> [Description of the task]
Please retype the listing below without a single change.

> [Data below]
⟨

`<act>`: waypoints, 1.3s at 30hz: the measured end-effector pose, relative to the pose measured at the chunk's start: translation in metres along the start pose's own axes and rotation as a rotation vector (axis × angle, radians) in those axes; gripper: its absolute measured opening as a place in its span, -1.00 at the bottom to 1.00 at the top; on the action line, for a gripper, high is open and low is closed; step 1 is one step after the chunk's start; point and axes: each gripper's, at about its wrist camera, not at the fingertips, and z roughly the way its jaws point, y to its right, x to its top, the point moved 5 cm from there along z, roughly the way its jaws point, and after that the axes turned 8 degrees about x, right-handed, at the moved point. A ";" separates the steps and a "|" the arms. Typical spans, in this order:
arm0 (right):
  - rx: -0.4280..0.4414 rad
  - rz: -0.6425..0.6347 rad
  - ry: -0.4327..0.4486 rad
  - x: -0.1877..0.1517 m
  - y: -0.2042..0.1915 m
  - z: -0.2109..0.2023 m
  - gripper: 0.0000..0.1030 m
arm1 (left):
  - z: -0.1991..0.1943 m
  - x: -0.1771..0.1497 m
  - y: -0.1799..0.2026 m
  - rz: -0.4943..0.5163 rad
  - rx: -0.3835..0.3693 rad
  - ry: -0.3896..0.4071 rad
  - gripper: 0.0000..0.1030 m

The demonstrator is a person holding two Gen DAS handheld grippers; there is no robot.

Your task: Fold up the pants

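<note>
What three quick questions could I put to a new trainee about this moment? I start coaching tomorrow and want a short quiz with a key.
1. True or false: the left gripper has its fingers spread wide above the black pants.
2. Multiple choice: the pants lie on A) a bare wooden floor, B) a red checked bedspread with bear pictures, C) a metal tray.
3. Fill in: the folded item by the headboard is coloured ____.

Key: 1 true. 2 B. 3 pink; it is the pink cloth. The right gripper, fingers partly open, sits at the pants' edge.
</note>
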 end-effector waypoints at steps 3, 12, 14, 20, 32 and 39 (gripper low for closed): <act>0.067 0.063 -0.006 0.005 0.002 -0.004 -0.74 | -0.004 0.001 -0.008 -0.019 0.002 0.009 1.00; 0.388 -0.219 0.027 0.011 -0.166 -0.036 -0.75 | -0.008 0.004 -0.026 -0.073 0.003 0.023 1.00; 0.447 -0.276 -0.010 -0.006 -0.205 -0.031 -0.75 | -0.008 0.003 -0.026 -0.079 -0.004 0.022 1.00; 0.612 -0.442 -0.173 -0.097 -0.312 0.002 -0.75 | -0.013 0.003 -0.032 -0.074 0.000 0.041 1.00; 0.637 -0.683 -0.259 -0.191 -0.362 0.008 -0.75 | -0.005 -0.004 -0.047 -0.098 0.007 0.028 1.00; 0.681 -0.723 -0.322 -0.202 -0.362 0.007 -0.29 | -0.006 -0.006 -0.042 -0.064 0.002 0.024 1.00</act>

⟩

> [Solution to the problem]
`<act>`: waypoints, 1.3s at 30hz: the measured end-effector pose, relative to the pose measured at the chunk's start: translation in metres along the start pose's own axes and rotation as a rotation vector (axis × angle, radians) in those axes; gripper: its absolute measured opening as a place in its span, -1.00 at the bottom to 1.00 at the top; on the action line, for a gripper, high is open and low is closed; step 1 is one step after the chunk's start; point and axes: each gripper's, at about its wrist camera, not at the fingertips, and z roughly the way its jaws point, y to its right, x to its top, the point moved 5 cm from there along z, roughly the way its jaws point, and after that the axes turned 8 degrees about x, right-handed, at the moved point. A ";" separates the steps and a "|" the arms. Typical spans, in this order:
arm0 (right):
  - rx: -0.4280..0.4414 rad
  - rz: -0.6425..0.6347 rad
  - ry: -0.4327..0.4486 rad
  - x: -0.1877..0.1517 m
  - y: -0.2042..0.1915 m
  - z: -0.2109..0.2023 m
  - gripper: 0.0000..0.1030 m
arm1 (left):
  - z: -0.1991..0.1943 m
  - x: -0.1771..0.1497 m
  - y: -0.1799..0.2026 m
  - rz: -0.4943..0.5163 rad
  - rx: -0.3835..0.3693 rad
  - ry: -0.3896..0.4071 rad
  - gripper: 0.0000..0.1030 m

The demonstrator is a person holding two Gen DAS handheld grippers; there is no robot.

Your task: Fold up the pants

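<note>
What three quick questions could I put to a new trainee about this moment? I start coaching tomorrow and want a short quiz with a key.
1. True or false: the left gripper has its fingers spread wide above the black pants.
2. Multiple choice: the pants lie on A) a bare wooden floor, B) a red checked bedspread with bear pictures, C) a metal tray.
3. Fill in: the folded item by the headboard is coloured ____.

Key: 1 true. 2 B. 3 pink; it is the pink cloth. The right gripper, fingers partly open, sits at the pants' edge.
</note>
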 end-effector waypoints at steps 3, 12, 14, 20, 32 and 39 (gripper low for closed): <act>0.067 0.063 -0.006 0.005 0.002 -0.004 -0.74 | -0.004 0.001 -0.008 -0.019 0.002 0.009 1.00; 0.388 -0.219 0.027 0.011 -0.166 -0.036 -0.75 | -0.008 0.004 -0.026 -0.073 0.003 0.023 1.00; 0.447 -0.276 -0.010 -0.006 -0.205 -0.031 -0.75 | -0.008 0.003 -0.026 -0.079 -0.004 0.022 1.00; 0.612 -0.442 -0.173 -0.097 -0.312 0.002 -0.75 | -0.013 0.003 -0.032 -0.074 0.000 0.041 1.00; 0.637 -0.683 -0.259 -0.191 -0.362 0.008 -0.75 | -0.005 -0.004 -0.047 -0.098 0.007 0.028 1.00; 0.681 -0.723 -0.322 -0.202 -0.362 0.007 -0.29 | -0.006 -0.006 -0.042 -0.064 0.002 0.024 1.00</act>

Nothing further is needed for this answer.